C’est un truc que je ne m’explique pas. Un truc de chat. Un peu comme notre fameux ronron qui plaît tant aux humains.
J’entre quelque part, et je sais. Il me suffit de humer délicatement l’air qui les entoure, l’air de rien. Je sens, et je sais. Cette odeur d’ennui et de fin de vie, cette odeur de mort. Cette odeur qui ne trompe pas.
Et aujourd’hui, comme les autres jours, je sais. Je suis entré nonchalamment dans la petite salle d’animation. Ils sont alignés sagement, rangée de chaises et de fauteuils, et je ne vois d’abord que le bas des robes à fleurs et les chaussons orthopédiques. Aujourd’hui, c’est jour de « ronronthérapie », le petit nom mignon que l’animatrice a trouvé pour parler de ma venue. Ça sonne mieux que « médiation animale », c’est doux et joli comme une boule de poils, et un peu de poésie ne fait pas de mal. Je ronronne, saute délicatement sur les genoux et me laisse caresser par des mains ridées et arthrosiques tout en plongeant mon regard mystérieux dans les yeux fatigués des résidents.
« Viens, mon beau chat, sur mon cœur amoureux… » Ils me susurrent toujours les mêmes vers, souvenir qui ne s’éteint jamais, poétique et pathétique. Je me promène de chaise en fauteuil, des genoux de Fernand aux mains de Mauricette, je ronronne et patoune en me lovant contre leurs vieux corps pas encore morts.
Florimonde ferme les yeux et murmure le nom de son vieux matou. Je joue le jeu de la supercherie, je peux être qui tu veux, ma douce, ton chat, ton fils, ou même encore la tendre amie que tu n’as pas oubliée, je suis celui qui t’aime une dernière fois, douceur et chaleur à volonté. Sur la pente de la fin de vie, Florimonde glisse doucement mais sûrement, quelques jours ou quelques semaines, et si ce petit mensonge peut adoucir sa peine… Mais elle n’est pas la prochaine. A la grande course contre la mort, elle vient de se faire doubler en trombe par Adèle, qui dévale le Toboggan à Grande Vitesse.
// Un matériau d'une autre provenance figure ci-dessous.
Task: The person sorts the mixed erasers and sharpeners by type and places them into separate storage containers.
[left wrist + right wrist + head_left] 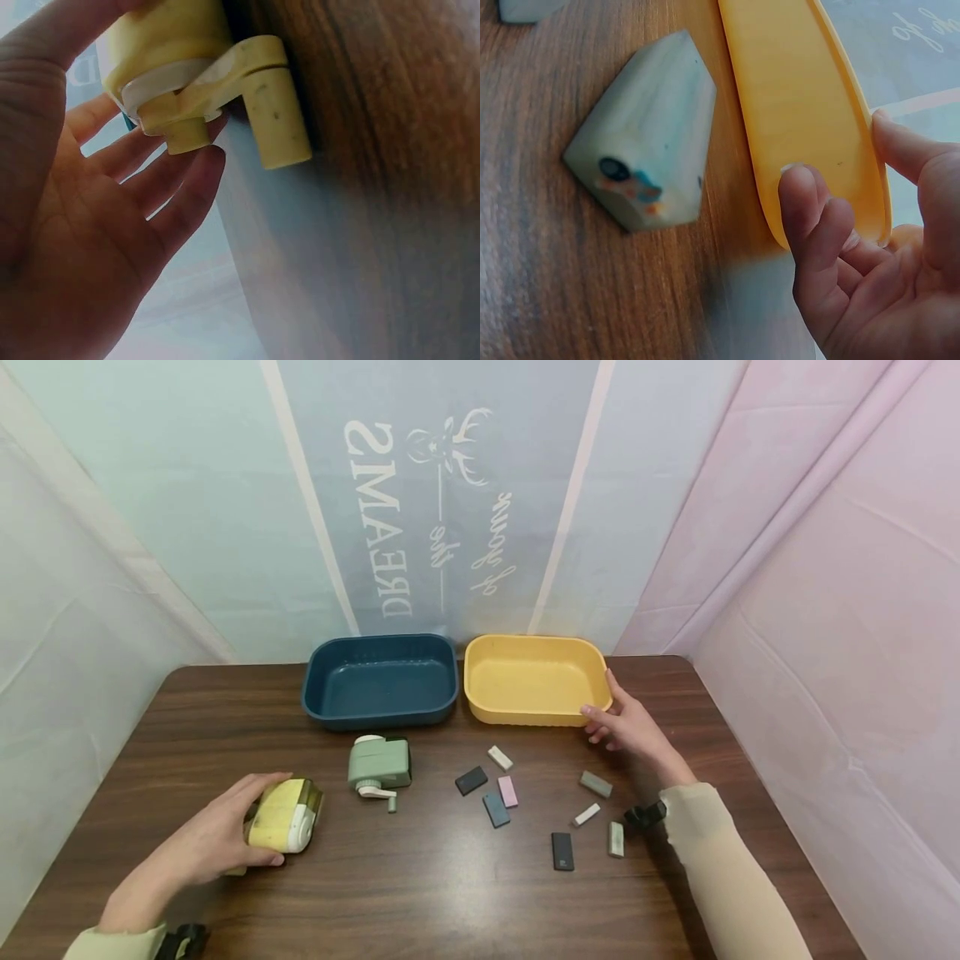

Adèle et sa robe fleurie, qui cache presque gracieusement la surépaisseur de sa protection, Adèle et son parfum fruité, qui masque à peine l’exhalaison acide de l’urine qui macère depuis trop longtemps. Et derrière les effluves d’eau de Cologne et de pipi mélangés, il y a cette autre odeur, douceâtre et entêtante, que je reconnais si bien : escarre stade un. La rougeur discrète et gênante, douloureuse mais pas trop, légère brûlure encore supportable. Je sais comment ça va finir : mal.
Il lui faudrait un nouveau matelas… des compléments alimentaires… des changements plus fréquents de protections et de position… Et pour tout cela, il faudrait du temps soignant : le temps d’aller moins vite, le temps de passer plus souvent, le temps de prendre un peu plus de temps. Mais ici, comme souvent, les soignants sont pressés et le temps leur est compté. La suite, je la devine déjà : la peau va se nécroser, la plaie va se creuser… La rougeur, la douleur, l’escarre en profondeur, et l’inéluctable glissement… Adèle va mourir, je le sais, je ne me trompe jamais. Je suis venu, j’ai senti, j’ai compris.